Provided material |
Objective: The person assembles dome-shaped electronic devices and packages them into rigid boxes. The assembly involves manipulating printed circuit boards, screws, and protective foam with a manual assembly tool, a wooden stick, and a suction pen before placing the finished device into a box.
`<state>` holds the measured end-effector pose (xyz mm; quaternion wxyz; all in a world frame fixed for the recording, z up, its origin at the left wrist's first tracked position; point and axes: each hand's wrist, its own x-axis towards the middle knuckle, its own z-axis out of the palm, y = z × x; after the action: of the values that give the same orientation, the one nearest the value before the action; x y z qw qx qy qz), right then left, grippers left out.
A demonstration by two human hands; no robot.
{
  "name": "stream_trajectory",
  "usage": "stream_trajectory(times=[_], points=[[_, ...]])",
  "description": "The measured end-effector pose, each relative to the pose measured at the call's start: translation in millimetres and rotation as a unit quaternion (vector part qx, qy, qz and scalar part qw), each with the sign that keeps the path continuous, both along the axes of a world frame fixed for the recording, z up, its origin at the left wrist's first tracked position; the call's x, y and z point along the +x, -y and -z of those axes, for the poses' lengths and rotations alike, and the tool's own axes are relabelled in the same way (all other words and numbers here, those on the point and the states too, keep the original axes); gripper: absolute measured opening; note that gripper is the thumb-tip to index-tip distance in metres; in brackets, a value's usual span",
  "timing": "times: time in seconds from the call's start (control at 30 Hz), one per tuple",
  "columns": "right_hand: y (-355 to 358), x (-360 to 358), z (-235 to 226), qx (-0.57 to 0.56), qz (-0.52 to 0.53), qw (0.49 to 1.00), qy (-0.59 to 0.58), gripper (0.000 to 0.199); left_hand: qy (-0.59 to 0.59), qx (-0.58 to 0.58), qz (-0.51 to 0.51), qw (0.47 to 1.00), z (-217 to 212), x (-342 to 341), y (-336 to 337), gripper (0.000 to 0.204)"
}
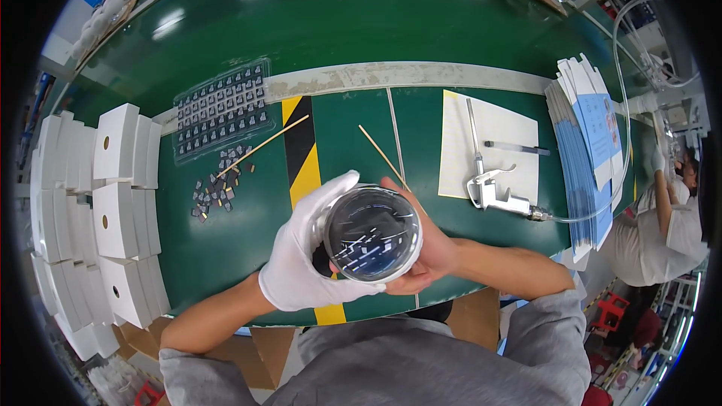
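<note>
A round object [374,234] with a glossy, clear-looking dark face is held up over the near edge of the green table. Bright streaks of light reflect in it, so what lies inside is hard to make out. My left hand [292,259], in a white glove, wraps its left side with the thumb up along the rim. My bare right hand [434,252] grips the opposite side, its fingers partly hidden beneath. Just beyond the right hand lies a thin wooden stick [380,152]. Another wooden stick [265,146] rests farther left, its lower end among small dark chips [213,197].
At left stand stacked white boxes [116,218]; near them is a clear tray [222,109] of small dark parts. On the right, an air blow gun [496,199] and pen [515,148] lie on paper [456,135], beside folded blue-white cartons [575,173]. A co-worker [647,240] sits far right.
</note>
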<state>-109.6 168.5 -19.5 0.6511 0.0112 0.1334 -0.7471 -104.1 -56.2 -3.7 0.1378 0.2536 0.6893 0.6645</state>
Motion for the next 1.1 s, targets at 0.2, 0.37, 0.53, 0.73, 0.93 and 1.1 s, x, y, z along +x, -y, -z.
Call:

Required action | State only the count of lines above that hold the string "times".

Finished task | 2